Rosendo y Casimiro se miraron; no habían entendido el significado de aquella palabra, que incluso Rosendo, hombre culto, desconocía. 

—¿Qué es eso, doctor? —preguntó. 

—Lo que comúnmente se llama retraso mental -el médico observó, con pupilas incisivas, el efecto de sus palabras en los presentes. 

A partir de ese momento, Rosendo escuchó una voz lejana que no paraba de soltar un discurso con tecnicismos médicos. El diagnóstico, en resumen, supuso una conmoción para él, que se lamentó de que le hubiese tocado tropezar con el fastidioso adoquín de una natalidad con problemas. 

—Prefiero dejar al niño unos días en observación —concluyó el doctor--. Dentro de una semana veremos los resultados. Probablemente le tenga que dar a usted y a la madre algunas directrices para la crianza y educación. 

El sonido agudo y musical de una pequeña alarma no hizo más que cortar abruptamente las palabras del profesional, quien consultó su buscapersonas, se levantó y extendió la mano derecha para despedirse de los dos hombres.


                                                                      * * *


Tras varias entrevistas con el médico, Rosendo se vio obligado a modificar la imagen saludable y positiva que de su hijo se había creado durante los meses de embarazo de Gertrudis. 

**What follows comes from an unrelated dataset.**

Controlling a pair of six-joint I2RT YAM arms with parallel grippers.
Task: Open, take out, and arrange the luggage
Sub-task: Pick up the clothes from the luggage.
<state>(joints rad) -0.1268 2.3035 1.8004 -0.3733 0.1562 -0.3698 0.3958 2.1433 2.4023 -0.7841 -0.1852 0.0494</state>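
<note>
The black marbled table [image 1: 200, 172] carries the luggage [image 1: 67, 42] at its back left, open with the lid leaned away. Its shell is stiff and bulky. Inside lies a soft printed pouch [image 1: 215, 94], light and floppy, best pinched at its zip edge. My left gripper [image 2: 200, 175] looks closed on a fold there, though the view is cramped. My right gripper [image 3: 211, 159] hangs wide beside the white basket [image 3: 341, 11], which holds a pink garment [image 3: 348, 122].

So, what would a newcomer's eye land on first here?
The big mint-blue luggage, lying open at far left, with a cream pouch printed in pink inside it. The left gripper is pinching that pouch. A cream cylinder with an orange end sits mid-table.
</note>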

Ante hechos consumados, finalmente, aceptó, con gran amargura, que Ramoncito no sería el niño fuerte y alegre que él había anhelado; sagaz como el abuelo, un oficial republicano que, antes de terminar la guerra civil, se había pasado hábilmente al bando nacional haciendo uso de sus influencias para que ni él ni su familia sufrieran represalias. A los tres meses, Ramoncito digería con dificultad la leche materna y lanzaba gemidos cortos y chillones, hasta casi atragantarse, porque no le era posible coordinar los actos de la succión y deglución. 

Gertrudis se descompuso la primera vez que vio a su hijo en aquel estado, a pesar de que ya había sido advertida por el médico acerca de esa contingencia. Elvira, en una de sus visitas a la casa del camposanto, fue testigo de los sufrimientos del crío a la hora de la lactancia. Cuando regresó a la aldea, le refirió a su marido, con los dedos entrelazados y los ojos en blanco, lo que había visto: “Que Dios ayude a esos padres. Van a ser esclavos de esa criatura toda la vida”. 

Todo era atenciones hacia el niño; entre las mantitas de la cuna se escondía un vasto surtido de sonajeros que él se limitaba a contemplar con ojitos de almendra y con la lengua, más gruesa de lo común, asomándole por la boca. 

La llegada de Ramoncito había traído a la casa una normalidad aparente, que Aniceto no se atrevía a trastocar ante el gesto hosco y amargado de su hermana. 

Para el sepulturero, aquel angelito representaba un cambio radical en sus hábitos y, sobre todo, en lo tocante a Gertrudis, a la que pocas veces se podía acercar, ocupada en sus nuevos deberes maternos. 

Resignado, constató cómo se iban esfumando las relaciones entre Gertrudis y él. No le quedó otra alternativa que aceptar el liderazgo de Rosendo, que, sin proponérselo, sujetaba firmemente las riendas del hogar. Aniceto se había convertido en una pieza de mobiliario que ya no se quiere, pero que tampoco se desecha.